日本がもし核を保有していたら、北朝鮮の態度はまったく違ってくるのではないか――そう思っている日本人は決して少なくないはずだ。
人が嫌がるゴミ焼却炉にしても、騒音に悩まされる高速道路にしても、誰かが、どこかが犠牲になってきた。
自分の住んでいるところに、基地ができて喜ぶ住民は皆無だ。
だが、基地がなくなって、安全性を脅かされるのは沖縄、九州など大陸や朝鮮半島に近い場所である。
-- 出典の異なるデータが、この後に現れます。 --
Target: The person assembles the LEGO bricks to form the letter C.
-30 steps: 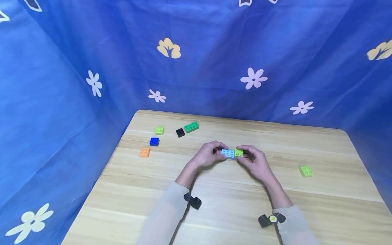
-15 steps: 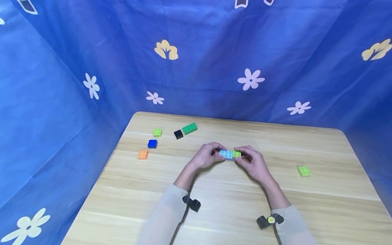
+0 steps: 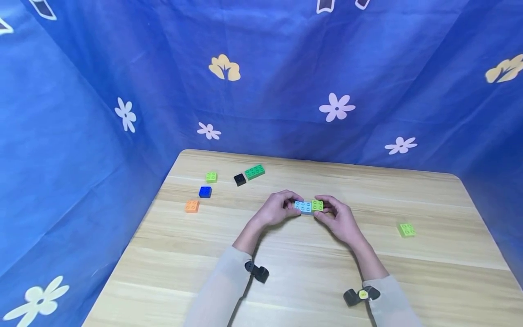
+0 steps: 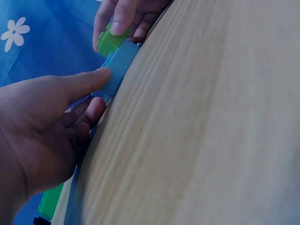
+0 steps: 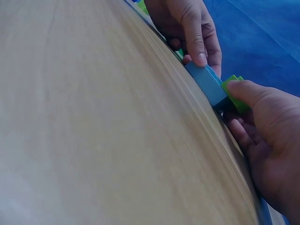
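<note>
The left hand (image 3: 274,210) pinched a light-blue oblong plastic brick (image 3: 303,207); the right hand (image 3: 341,221) gripped a lime-green square plastic brick (image 3: 317,205) atop its end.

Between your left hand (image 3: 273,210) and right hand (image 3: 339,221), over the middle of the table (image 3: 302,286), is a lower brick (image 3: 303,207), with an upper brick (image 3: 317,205) on its right end. To your left, a front brick (image 3: 192,206), middle brick (image 3: 205,192) and back brick (image 3: 211,177) lie in a row running away from you; right of them, an inner brick (image 3: 239,180) sits just left of a far brick (image 3: 254,172). A lone brick (image 3: 407,230) lies right of your right hand, and a curtain (image 3: 278,59) hangs behind the table and along both sides.
</note>
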The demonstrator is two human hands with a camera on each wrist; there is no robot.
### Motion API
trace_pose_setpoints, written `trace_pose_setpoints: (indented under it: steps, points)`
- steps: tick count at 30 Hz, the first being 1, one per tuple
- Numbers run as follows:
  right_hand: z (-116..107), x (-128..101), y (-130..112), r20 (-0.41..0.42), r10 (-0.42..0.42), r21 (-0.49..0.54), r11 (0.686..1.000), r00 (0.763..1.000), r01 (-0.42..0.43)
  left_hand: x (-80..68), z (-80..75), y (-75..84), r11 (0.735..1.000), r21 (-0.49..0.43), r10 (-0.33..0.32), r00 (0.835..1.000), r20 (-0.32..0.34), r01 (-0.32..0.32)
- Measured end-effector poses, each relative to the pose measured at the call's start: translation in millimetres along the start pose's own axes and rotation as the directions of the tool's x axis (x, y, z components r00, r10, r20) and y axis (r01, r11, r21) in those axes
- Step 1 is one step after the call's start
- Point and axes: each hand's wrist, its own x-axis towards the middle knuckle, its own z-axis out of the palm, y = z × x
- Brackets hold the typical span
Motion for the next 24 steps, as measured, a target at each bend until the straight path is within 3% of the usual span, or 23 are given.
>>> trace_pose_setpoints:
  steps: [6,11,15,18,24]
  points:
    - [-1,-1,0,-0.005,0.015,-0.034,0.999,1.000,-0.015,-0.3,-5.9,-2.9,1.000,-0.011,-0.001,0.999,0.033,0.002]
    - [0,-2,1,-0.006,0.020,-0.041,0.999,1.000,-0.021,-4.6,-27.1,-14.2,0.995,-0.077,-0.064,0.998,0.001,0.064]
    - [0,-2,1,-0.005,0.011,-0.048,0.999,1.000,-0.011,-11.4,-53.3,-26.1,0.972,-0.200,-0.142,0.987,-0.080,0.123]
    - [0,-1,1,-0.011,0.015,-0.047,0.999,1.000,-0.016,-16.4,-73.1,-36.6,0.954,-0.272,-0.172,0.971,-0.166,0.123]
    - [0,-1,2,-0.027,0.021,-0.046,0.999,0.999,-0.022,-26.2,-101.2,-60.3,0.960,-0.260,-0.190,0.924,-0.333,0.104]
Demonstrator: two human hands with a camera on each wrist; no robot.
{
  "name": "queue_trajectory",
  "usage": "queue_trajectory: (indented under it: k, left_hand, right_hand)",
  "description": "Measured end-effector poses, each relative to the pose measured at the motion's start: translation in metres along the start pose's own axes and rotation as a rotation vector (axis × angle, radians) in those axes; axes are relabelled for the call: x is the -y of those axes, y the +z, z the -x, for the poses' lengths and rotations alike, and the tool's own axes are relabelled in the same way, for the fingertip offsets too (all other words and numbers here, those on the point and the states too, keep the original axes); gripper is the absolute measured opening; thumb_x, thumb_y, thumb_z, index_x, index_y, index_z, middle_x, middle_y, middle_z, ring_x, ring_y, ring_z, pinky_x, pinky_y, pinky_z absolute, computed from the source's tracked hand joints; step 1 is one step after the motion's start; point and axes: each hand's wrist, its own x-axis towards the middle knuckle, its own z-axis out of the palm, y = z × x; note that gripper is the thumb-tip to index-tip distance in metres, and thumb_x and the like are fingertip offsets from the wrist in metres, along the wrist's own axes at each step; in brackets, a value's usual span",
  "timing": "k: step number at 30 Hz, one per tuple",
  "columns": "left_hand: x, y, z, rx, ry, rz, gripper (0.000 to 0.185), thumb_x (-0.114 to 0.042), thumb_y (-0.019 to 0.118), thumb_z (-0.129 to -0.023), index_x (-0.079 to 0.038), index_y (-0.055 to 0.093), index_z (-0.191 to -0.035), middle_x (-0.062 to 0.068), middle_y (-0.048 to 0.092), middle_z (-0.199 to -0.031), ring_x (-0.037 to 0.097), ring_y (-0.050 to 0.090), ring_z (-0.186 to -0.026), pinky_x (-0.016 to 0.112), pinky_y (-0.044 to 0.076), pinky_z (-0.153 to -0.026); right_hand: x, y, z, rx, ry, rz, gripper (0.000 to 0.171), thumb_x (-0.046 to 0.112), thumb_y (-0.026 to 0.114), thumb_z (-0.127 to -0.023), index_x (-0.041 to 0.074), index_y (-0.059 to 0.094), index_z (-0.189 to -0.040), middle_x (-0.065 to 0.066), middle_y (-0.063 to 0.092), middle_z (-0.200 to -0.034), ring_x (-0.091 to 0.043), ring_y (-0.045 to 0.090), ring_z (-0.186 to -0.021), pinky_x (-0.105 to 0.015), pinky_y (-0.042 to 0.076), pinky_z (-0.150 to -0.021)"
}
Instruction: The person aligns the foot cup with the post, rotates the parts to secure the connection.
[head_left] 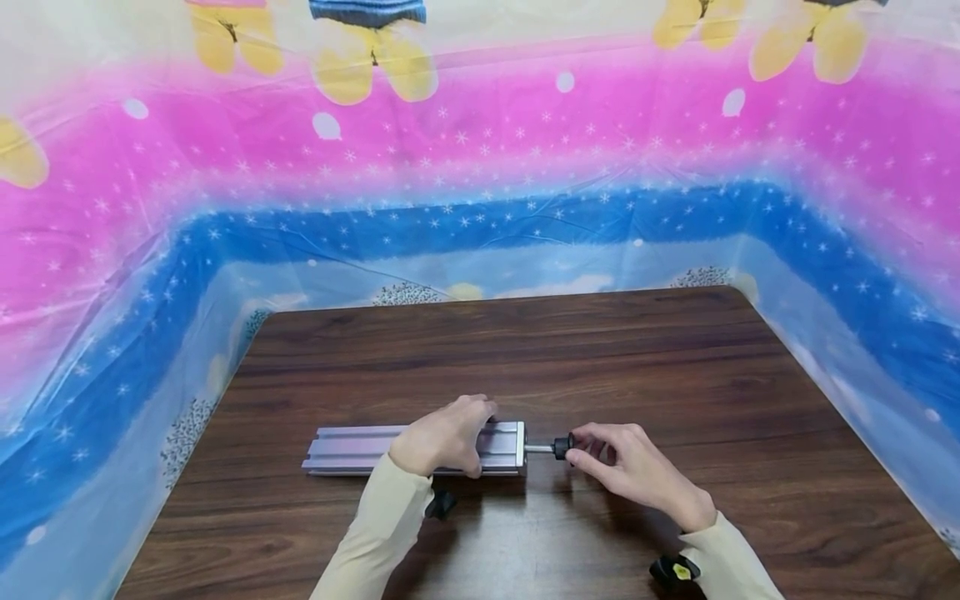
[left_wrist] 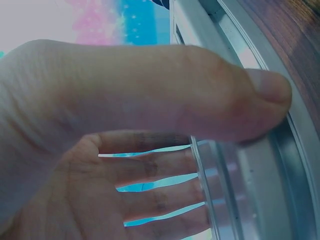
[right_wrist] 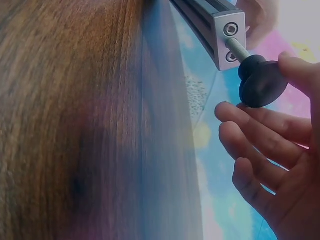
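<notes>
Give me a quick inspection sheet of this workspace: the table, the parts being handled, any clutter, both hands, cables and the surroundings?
Surface: dark wooden table, wood grain showing.
Job's things: grooved aluminium rail lies flat; a metal stem with a black knob sticks out of its right end face.
Clutter: nothing seen.
Hands: left hand grips the rail near its right end, thumb on the near side; right hand pinches the knob with its fingertips. Cream sleeves on both arms.
Cables: nothing seen; only small black wrist devices under the forearms.
Surroundings: plastic sheet in pink, blue and white bands with stars walls in the table on three sides.
</notes>
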Motion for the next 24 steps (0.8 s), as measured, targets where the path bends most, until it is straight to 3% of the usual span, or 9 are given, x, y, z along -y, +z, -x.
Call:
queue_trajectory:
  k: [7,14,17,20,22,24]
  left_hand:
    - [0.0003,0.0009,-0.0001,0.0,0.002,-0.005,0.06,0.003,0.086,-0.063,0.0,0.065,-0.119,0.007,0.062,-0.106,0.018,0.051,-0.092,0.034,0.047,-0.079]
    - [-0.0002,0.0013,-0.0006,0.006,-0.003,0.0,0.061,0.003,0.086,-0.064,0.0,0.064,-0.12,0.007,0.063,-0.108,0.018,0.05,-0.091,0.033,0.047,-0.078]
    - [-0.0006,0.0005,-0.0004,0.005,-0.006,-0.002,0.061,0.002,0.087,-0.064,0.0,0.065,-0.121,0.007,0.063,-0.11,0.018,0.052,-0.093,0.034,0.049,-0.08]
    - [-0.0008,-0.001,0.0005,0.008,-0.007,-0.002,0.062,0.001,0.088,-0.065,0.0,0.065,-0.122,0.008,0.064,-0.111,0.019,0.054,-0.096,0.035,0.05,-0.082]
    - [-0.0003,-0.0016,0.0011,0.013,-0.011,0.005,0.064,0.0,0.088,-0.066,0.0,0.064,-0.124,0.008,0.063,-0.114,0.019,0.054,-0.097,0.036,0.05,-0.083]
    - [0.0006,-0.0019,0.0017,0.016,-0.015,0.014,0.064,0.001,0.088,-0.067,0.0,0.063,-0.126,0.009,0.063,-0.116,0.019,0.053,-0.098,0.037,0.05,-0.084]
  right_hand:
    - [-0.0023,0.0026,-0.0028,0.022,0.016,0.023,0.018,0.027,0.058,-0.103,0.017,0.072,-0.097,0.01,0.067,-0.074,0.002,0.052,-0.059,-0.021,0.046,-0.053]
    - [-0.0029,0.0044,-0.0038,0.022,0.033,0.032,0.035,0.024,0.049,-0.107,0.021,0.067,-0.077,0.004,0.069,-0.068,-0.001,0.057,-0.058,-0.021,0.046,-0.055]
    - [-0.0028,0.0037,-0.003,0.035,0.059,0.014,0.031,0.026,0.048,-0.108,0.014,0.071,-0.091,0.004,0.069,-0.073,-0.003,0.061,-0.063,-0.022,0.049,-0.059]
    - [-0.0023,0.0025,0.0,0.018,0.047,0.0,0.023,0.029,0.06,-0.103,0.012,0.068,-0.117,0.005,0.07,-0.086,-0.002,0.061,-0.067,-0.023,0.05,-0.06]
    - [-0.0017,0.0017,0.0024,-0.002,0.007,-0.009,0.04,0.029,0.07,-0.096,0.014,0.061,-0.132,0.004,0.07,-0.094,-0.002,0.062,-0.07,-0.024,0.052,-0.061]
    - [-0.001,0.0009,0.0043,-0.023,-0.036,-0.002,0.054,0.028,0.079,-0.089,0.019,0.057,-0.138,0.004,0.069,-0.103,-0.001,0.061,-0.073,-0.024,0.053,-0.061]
沖縄は、太平洋戦争の戦場となり、終戦後も米軍統治下に置かれ、佐藤内閣時代の昭和47年(1972年)5月15日に返還されるまで住民はつらい思いをしてきた。
これ以上、がまんを強いるのは酷だが、中国や北朝鮮などの国から「絶対に侵略しない」という100%の保証を取り付けない限り、どこかが犠牲にならないと日本の安全は保障されない。
グアムだのテニアンだのと外国の土地を代替地に挙げるのは自由だが、現実性はあるのかということ以外に、
「アジア・太平洋地域の安全保障、日本の国防上の観点から見てどうか」
ということも考慮に入れなければならない。
沖縄県知事や候補地とされている町村地区の長は、ただ反対するのではなく、「アメリカが軍事的に納得できる、実現可能な具体的な代替地」を挙げて反対しなければいけない。
鳩山首相らが〝外交オンチ〟〝軍事オンチ〟と小バカにされるのは、そういうことをしないからである。
鳩山ブレーンも、評論家としては一流だが、机上の空論ではアメリカの失笑を買うだけだ。